The lines to copy are those holding the string "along" in the entries below.

^^^^^^^^

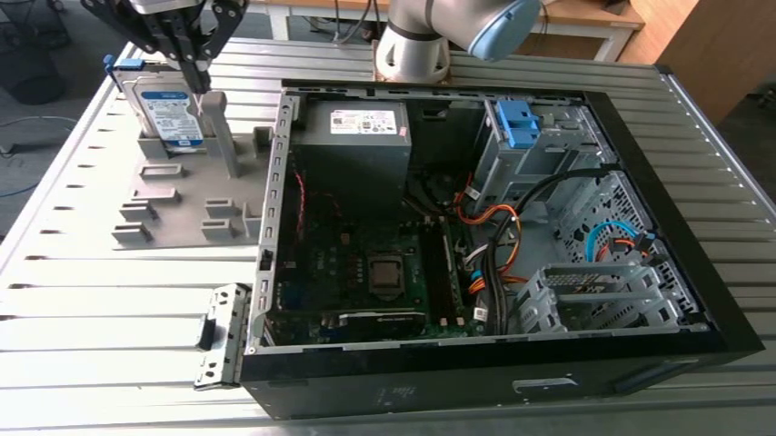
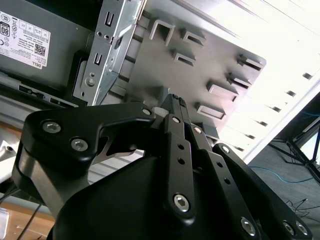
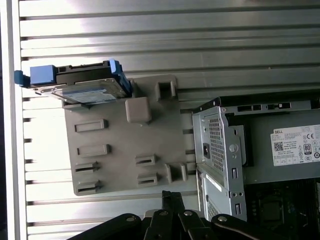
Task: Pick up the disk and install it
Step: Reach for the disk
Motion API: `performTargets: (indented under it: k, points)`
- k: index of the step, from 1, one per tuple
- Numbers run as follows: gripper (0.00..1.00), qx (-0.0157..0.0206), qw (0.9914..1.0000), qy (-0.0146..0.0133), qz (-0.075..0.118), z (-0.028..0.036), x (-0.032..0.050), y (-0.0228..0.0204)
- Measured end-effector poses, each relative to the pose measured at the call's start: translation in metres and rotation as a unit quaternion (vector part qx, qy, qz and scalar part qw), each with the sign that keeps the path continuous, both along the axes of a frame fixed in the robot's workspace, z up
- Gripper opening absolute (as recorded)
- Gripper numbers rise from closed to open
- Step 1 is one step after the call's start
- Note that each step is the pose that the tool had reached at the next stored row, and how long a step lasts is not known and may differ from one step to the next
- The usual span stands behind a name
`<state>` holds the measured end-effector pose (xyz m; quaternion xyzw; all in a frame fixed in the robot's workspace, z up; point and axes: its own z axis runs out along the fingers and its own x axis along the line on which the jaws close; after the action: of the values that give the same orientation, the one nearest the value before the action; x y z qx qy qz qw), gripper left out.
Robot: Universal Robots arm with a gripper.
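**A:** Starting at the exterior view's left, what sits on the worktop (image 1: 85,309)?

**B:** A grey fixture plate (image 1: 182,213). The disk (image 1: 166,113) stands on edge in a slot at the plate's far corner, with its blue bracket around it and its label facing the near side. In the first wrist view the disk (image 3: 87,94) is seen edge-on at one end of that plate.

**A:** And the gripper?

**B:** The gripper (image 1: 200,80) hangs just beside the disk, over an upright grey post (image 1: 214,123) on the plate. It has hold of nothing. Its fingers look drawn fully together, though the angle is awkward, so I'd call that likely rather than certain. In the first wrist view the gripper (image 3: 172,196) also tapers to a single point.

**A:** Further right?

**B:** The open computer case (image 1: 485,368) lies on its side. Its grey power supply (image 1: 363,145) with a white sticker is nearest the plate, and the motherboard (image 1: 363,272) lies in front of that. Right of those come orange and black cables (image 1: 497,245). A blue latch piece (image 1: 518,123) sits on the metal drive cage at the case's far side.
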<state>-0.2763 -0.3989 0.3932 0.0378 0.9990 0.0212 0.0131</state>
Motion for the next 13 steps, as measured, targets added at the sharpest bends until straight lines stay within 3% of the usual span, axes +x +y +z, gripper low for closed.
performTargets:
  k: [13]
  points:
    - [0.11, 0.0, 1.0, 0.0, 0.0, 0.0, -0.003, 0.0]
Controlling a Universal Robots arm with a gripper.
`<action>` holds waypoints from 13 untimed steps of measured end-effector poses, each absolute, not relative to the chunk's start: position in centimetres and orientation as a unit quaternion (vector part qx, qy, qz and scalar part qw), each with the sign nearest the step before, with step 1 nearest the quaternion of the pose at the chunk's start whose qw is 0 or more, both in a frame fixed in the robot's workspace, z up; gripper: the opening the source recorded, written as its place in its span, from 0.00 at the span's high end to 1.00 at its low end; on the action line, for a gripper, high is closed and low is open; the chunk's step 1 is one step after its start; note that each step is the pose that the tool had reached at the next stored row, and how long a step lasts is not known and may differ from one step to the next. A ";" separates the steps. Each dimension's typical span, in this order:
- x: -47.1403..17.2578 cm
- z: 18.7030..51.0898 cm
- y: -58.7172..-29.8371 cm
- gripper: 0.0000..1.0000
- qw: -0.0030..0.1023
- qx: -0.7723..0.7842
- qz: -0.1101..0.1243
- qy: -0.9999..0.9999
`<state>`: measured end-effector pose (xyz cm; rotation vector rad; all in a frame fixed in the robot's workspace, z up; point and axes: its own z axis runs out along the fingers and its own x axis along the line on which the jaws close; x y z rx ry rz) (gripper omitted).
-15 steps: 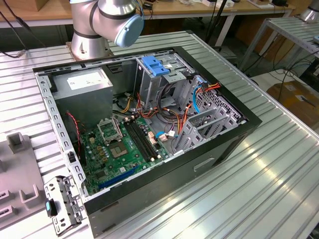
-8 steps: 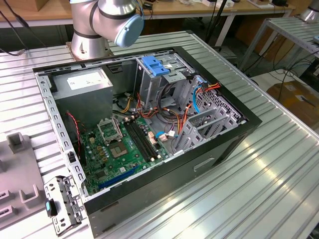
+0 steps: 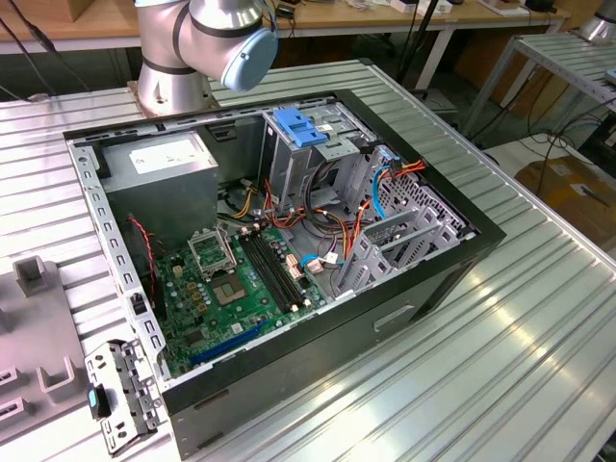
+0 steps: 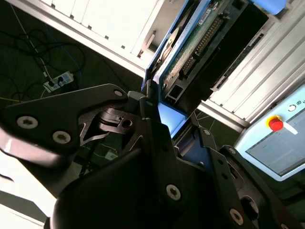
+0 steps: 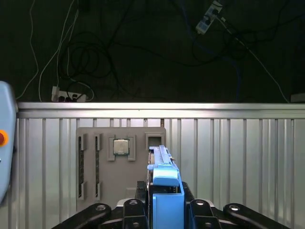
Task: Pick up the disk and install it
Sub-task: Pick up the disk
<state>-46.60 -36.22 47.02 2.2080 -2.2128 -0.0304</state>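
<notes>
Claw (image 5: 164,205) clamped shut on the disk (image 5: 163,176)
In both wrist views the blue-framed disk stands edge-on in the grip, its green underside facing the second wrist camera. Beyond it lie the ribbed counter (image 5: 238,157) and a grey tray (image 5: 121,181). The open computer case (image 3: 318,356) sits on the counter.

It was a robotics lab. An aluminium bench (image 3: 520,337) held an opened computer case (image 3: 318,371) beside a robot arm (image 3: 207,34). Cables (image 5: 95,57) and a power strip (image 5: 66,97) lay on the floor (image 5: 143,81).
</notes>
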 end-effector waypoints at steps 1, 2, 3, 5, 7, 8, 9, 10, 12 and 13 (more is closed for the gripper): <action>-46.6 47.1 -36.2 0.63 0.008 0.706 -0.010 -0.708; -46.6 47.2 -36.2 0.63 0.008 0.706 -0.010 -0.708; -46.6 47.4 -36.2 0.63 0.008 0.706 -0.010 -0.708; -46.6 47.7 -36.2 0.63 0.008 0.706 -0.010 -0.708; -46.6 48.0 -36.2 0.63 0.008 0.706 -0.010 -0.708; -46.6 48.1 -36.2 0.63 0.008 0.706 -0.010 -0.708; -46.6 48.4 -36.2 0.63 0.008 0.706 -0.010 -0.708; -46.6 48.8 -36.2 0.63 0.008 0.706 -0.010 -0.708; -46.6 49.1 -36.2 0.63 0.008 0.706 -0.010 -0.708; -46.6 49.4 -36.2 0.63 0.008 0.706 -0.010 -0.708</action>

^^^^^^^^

- _RESPONSE TO THIS EXERCISE_
- Measured end-effector poses, each relative to the pose measured at the call's start: translation in metres and rotation as a unit quaternion (vector part qx, qy, qz and scalar part qw), each with the sign that keeps the path continuous, both along the axes of a frame fixed in the robot's workspace, z up
`<state>` holds the measured end-effector pose (xyz m; quaternion xyzw; all in a frame fixed in the robot's workspace, z up; point and axes: its own z axis runs out along the fingers and its own x axis along the line on which the jaws close; after the action: of the values that give the same orientation, the one nearest the value before the action; x y z qx qy qz qw), gripper left out.
`<state>`: measured end-effector pose (xyz cm; rotation vector rad; all in a frame fixed in the robot's workspace, z up; point and axes: its own z axis runs out along the fingers and its own x axis along the line on which the jaws close; x y z rx ry rz) (gripper omitted).

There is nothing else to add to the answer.